Childhood absence epilepsy (CAE) is an idiopathic generalized epilepsy that presents in early to mid childhood (age 3–12 years) with typical absence seizures, characterized by abrupt loss of responsiveness, staring, sometimes with subtle motor features such as eye blinking or chewing. Seizures are brief, typically lasting 20 seconds or less, but occur very frequently (up to 20–50 times per day in the untreated child). The EEG shows generalized 3 Hz spike and wave discharges. In most cases, absence seizures are the only seizure type, however a minority will develop generalized tonic-clonic seizures, most commonly in adolescence. Children with CAE do not show cognitive decline or neurological deficits, however have higher rates of learning disorders and ADHD. Children require anti-seizures medication, about 60% will outgrow CAE typically within a few years after onset.

===C.	Developmental and Epileptic Encephalopathies===
i.	Lennox-Gastaut syndrome (LGS) is a developmental and epileptic encephalopathy that consists of a triad of developmental delay, mixed seizure types and an EEG demonstrating a pattern of "slow" (<2.5 Hz) spike-wave and generalized paroxysmal fast activity. Onset is most commonly prior to age 8 years but rare cases can onset in adolescence.

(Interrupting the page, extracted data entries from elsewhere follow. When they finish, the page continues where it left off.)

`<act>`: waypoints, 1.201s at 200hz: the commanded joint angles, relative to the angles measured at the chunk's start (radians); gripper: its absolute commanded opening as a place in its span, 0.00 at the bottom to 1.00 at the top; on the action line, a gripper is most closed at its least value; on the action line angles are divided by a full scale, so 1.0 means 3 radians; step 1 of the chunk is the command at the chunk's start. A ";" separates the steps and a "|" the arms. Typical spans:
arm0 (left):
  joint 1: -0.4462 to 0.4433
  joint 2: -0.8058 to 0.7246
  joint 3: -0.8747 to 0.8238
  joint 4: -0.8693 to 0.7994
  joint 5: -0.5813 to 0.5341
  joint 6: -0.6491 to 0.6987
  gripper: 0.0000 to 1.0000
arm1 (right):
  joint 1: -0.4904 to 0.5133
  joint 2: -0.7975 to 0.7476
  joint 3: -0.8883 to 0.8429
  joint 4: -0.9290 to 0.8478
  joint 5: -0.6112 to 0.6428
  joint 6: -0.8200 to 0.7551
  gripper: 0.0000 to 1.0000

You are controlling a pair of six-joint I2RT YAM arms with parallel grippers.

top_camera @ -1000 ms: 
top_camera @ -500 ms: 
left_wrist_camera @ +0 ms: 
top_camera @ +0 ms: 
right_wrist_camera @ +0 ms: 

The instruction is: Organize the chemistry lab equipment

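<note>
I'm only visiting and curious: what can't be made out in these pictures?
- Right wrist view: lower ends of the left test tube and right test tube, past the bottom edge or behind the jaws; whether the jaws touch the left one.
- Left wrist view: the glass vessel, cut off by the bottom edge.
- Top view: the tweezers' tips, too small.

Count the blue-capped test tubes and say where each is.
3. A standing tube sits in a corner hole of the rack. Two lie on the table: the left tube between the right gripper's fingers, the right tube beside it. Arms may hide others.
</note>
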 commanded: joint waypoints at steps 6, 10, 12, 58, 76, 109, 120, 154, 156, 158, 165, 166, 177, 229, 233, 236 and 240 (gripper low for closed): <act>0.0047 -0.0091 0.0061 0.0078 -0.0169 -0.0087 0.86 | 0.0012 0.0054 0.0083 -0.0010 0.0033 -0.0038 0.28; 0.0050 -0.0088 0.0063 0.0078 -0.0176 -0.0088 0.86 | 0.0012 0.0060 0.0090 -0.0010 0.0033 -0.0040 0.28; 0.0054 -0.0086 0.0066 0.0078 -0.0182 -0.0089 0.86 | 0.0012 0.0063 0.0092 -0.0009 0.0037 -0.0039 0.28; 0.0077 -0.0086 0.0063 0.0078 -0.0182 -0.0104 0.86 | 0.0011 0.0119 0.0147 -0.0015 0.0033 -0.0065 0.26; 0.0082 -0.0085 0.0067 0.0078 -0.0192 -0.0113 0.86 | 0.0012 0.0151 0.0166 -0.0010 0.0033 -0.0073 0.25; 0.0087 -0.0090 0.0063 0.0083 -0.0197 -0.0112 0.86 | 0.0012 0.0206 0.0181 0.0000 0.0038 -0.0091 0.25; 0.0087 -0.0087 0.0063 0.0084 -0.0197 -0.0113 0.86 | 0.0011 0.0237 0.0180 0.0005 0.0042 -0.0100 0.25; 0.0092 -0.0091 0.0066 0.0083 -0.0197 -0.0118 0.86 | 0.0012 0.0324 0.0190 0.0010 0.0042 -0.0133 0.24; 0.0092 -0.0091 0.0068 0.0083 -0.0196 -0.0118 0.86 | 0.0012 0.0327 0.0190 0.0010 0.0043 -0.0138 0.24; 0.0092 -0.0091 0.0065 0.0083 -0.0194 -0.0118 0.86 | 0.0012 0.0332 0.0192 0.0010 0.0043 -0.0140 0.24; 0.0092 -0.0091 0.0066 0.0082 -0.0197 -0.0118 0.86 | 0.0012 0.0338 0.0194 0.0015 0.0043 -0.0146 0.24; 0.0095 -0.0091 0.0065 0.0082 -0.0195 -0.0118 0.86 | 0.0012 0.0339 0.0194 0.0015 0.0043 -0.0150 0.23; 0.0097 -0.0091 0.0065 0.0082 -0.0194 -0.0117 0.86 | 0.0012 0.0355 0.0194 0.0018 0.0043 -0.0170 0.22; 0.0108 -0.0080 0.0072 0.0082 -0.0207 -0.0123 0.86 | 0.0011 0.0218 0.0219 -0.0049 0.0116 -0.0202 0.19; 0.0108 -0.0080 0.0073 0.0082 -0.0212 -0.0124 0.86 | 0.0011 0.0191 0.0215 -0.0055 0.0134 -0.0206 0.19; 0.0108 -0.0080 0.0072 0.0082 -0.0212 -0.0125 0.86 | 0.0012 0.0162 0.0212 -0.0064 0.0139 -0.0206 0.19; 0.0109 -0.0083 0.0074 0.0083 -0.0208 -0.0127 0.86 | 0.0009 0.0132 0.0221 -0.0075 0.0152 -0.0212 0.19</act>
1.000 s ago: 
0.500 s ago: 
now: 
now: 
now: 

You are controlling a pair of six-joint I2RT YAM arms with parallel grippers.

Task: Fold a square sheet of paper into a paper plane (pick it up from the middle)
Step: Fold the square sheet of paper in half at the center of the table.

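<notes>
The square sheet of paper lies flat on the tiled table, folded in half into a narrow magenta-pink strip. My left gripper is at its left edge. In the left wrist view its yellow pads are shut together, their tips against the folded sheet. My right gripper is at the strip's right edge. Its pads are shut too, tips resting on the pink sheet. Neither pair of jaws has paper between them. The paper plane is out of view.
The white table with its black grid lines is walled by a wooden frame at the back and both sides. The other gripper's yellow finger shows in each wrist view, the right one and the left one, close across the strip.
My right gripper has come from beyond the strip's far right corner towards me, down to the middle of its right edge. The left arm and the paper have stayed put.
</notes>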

The most characteristic seizure type is a tonic seizure, which consists of brief generalized body stiffening, and often occurs most prominently in sleep. Additionally, patients often have other seizures types including atonic (abrupt, brief events of loss of tone, often leading to falls), atypical absences (staring spells with more gradual onset and offset), myoclonic jerks, generalized tonic-clonic or focal seizures. While many antiseizure medications can reduce seizure burden, patients do not achieve seizure freedom. Epilepsy is very drug resistant and lifelong. Intellectual disability typically worsens with age, and autism, behavior problems, sleep problems, higher rates of SUDEP and other medical comorbidities are common.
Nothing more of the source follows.